The long and short term on why the eurozone is doomed
Gallup (US) does quite a bit of interesting pan-European consumer research, but also some socio-economic stuff of a more general nature. It just published one about how easy or hard it is to start up a business in the various EU member States, and how (or if) the bureacratic culture helps or hinders in that process…in the eyes of ordinary citizens.
The results are telling and instructive. Drawn up on an attitude map of ease of setup versus bureaucratic corruption, all the Scanda States are seen as pretty clean, and all the ClubMeds as obstructive and corrupt. The nearest country to the Scandas on this basis is the UK.
As you can see (left) the perception of a correlation between ease of setup and lack of corruption is a direct one.
This isn’t what you’d call counter-intuitive, but it does show very clearly why the eurozone as is – and even more so, a Berlin-dragooned 21 or however many – is never going to work culturally.
75% of Spaniards and over 85% of Portuguese, Italians and Greeks think their governments to be so corrupt, only around 10% of them say it’s easy to be an entrepreneur. (These are probably the folks with a brother-in-law on the local Council). Lithuania also looks like who you know is pretty much everything – probably a hangover from the Soviet period.
The other extrapolation I make from this is that, if our dullard Coalition had the bottle, there is a ready-made Scanda trading area for us where (I suspect) the manic drive to create Ein EU, ein Volk und ein Reich is probably a lot less prevalent.
The main thing one can guarantee, however, is that the Sprouts won’t have read this – or if they have, it’ll be suppressed. For it makes a nonsense of the ‘compact’ ‘agreed’ in Brussels last Thursday week.
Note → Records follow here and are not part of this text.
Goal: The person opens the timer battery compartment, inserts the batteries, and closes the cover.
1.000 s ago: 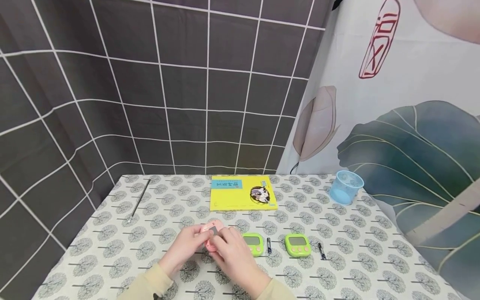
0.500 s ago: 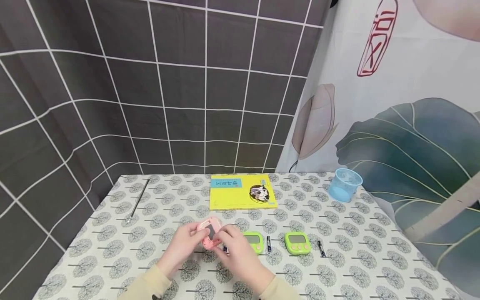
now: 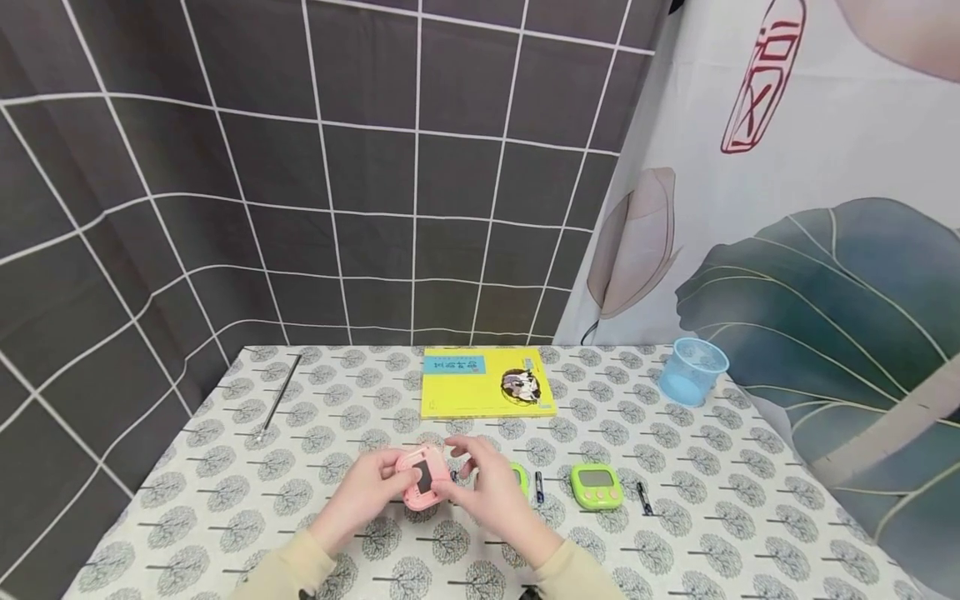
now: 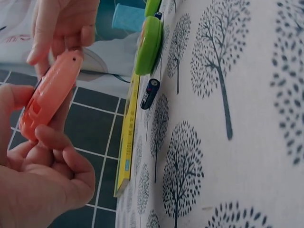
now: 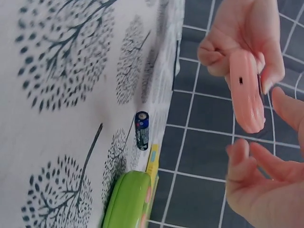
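My left hand [image 3: 367,492] pinches a pink rounded device [image 3: 427,479], shaped much like the green timers, with a dark grey rectangle on its upward face. The left wrist view shows its pink edge [image 4: 52,95] between thumb and fingers, held up over the table. My right hand [image 3: 498,500] is just right of the device, its fingers spread and loosely bent. In the right wrist view, a small gap separates the right fingertips [image 5: 240,149] from it. A green timer [image 3: 519,477] is mostly hidden behind my right hand. A dark blue battery [image 5: 142,130] lies below the hands.
Another green timer [image 3: 596,487] lies to the right, with small batteries beside the timers, one [image 3: 538,487] between them and one [image 3: 644,498] farther right. A yellow book [image 3: 465,400], a blue basket [image 3: 692,375] and a thin rod [image 3: 279,398] lie farther back.
My right hand has let go of the pink device and drawn slightly right, its fingers spreading. The device has turned a little in my left hand, showing more of its grey rectangle.
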A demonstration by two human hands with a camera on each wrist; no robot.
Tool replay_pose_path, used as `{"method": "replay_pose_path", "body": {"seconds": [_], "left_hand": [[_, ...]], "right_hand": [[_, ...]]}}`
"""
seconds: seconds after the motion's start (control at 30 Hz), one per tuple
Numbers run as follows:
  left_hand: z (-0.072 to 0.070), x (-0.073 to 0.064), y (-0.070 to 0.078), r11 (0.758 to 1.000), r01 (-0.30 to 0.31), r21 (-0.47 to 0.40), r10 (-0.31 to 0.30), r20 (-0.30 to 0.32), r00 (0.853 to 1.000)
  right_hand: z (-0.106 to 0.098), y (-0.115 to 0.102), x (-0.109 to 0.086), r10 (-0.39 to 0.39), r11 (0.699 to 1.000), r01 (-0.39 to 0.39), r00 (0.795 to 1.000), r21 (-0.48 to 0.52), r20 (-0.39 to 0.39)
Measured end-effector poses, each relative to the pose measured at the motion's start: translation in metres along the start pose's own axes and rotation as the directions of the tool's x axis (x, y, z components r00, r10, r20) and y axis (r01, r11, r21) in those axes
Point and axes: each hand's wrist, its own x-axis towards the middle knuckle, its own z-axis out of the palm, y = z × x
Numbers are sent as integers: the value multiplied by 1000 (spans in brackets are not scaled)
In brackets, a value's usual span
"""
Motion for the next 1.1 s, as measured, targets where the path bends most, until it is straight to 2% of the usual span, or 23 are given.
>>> {"method": "replay_pose_path", "body": {"seconds": [0.1,0.17,0.3,0.47,0.63,0.73,0.83,1.1], "left_hand": [[-1,0,-2,999,-32,22,30,59,998],[-2,0,-3,998,-58,23,55,102,993],[-2,-2,-3,992,-114,53,104,168,980],[-2,-4,-2,988,-149,47,137,199,970],[-3,-5,-3,990,-141,26,132,225,965],[-4,-4,-2,990,-139,40,127,216,968],[-4,-3,-1,989,-140,49,128,197,972],[-6,-3,0,989,-145,25,138,185,973]], "right_hand": [[-4,1,2,89,991,-98,991,88,98],[-6,1,3,133,980,-155,978,127,162],[-7,1,2,161,965,-202,960,167,229],[-7,1,2,160,959,-208,958,192,239],[-6,1,1,182,939,-248,946,237,267],[-5,2,2,203,916,-282,939,285,279],[-5,3,3,212,903,-294,940,314,269],[-4,3,5,203,901,-284,944,328,260]]}}
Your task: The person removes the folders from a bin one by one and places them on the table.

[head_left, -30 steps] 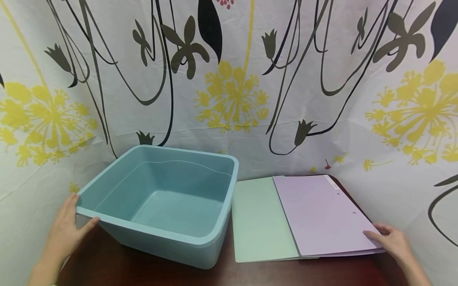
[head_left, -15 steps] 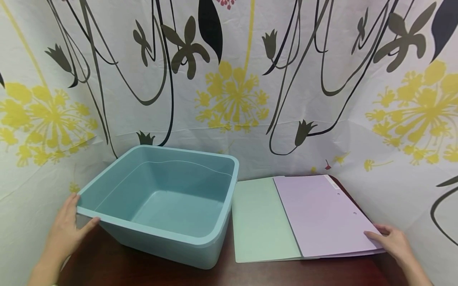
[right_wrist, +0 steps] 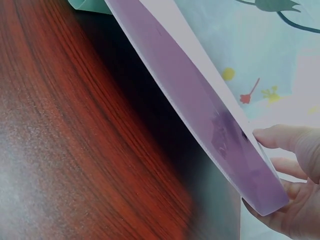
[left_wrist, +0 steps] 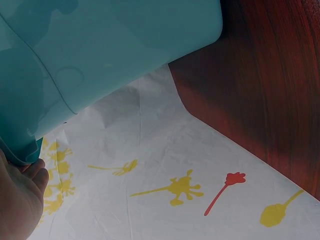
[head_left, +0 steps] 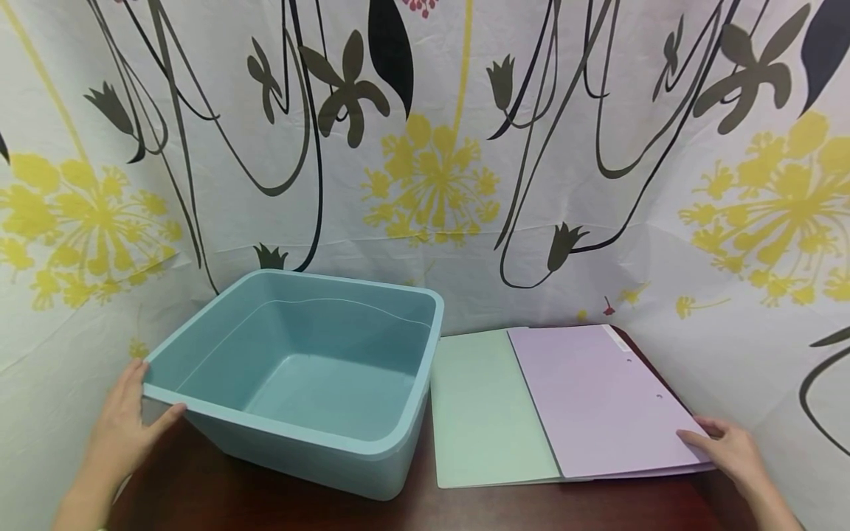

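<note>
A light blue plastic basin (head_left: 299, 453) stands on the left with nothing inside it. My left hand (head_left: 126, 428) holds its near left corner, thumb on the front rim and fingers along the side. The left wrist view shows those fingers (left_wrist: 37, 175) bent up against the basin's corner. To the right lies a purple folder (head_left: 598, 398), overlapping a pale green folder (head_left: 488, 413). My right hand (head_left: 727, 446) pinches the purple folder's near right corner, thumb on top and fingers below. In the right wrist view the purple folder (right_wrist: 195, 115) gapes slightly along its edge.
Everything rests on a dark reddish-brown wooden table (head_left: 505, 509). White cloth (head_left: 617, 206) printed with flowers rises behind and at both sides, close to the table's edges. The basin's right wall comes right up to the green folder's left edge.
</note>
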Tool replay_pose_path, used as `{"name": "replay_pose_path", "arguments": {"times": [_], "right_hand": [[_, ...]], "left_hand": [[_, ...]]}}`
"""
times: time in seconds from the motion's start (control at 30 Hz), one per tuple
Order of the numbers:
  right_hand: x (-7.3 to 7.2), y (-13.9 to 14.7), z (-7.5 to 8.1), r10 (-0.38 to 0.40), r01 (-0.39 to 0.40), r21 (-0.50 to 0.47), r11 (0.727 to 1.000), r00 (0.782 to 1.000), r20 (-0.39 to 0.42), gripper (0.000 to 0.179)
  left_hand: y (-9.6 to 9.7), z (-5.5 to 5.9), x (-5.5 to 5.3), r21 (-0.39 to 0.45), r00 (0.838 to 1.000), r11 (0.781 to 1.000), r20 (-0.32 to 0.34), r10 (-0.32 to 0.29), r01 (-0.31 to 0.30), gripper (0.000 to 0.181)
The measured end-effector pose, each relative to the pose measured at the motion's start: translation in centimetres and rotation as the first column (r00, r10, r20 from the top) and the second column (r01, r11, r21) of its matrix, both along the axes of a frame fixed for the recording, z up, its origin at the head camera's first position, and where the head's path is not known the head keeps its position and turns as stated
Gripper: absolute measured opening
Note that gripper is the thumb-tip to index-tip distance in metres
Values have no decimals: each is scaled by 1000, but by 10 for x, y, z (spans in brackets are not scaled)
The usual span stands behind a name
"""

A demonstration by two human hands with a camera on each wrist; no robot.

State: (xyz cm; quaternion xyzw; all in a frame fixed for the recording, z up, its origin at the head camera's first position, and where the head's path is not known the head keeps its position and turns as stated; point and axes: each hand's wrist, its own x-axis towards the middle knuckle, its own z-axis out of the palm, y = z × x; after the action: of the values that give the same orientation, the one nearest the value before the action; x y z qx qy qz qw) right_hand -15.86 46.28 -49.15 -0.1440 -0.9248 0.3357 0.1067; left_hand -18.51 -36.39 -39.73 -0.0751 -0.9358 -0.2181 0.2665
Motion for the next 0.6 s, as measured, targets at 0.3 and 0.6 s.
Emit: {"name": "replay_pose_path", "arguments": {"times": [0.3, 0.6], "right_hand": [[-1, 6, -4, 13, -13, -18, 1000, 1000, -7, 63], [-7, 18, -14, -36, 33, -82, 996, 999, -36, 61]], "left_hand": [[1, 1, 0, -3, 1000, 1000, -7, -3, 3, 84], [1, 0, 0, -2, 1000, 1000, 11, 4, -4, 84]]}}
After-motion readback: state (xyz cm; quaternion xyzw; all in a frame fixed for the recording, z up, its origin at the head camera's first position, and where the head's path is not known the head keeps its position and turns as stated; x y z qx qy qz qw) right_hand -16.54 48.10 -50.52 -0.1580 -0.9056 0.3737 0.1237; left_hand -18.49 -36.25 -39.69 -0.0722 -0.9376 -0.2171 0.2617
And it is indeed looking increasingly nonsensical. While the markets remain clear and consistent in asking, “Who’s the guarantor?” German leader Angela Merkel continues to answer, “There will be a Fiskalunion”. But this isn’t an answer at all. And as The Slog has been posting for over a week now, Germany’s banking community will only go so far in allowing the ECB to buy toxic State debt. Jurgen Stark – the Excom Central Bank chap who resigned earlier this year on that issue – has an interview with German magazine WirtschaftsWoche (out on Tuesday) in which he particularly criticises the the widespread purchase of sovereign bonds by the ECB. (German central banker Axel Weber dropped out of the nominations for head of the ECB last February on the same issue).
I very severely doubt – as does my Bankfurt mole – that Frau Merkel has quite the freedom of movement she claims on this matter. But either way, new ECB boss Mario Draghi has even less: having bought over 200 bn euros of junk ClubMed debt already (that we know about) Mario knows full well that the other anti-junk buying hawk in Germany, Lens Weidmann, is very much on his case.
You see, the interesting thing is….once you take the UK out of the argey-bargey, it doesn’t get any less. The fundamental split in fiscal outlook and business culture is there for all to see: the inability to square that circle meant an under-scrutinised euro from Day One – and that in turn sowed the seeds of self-destruction we see today.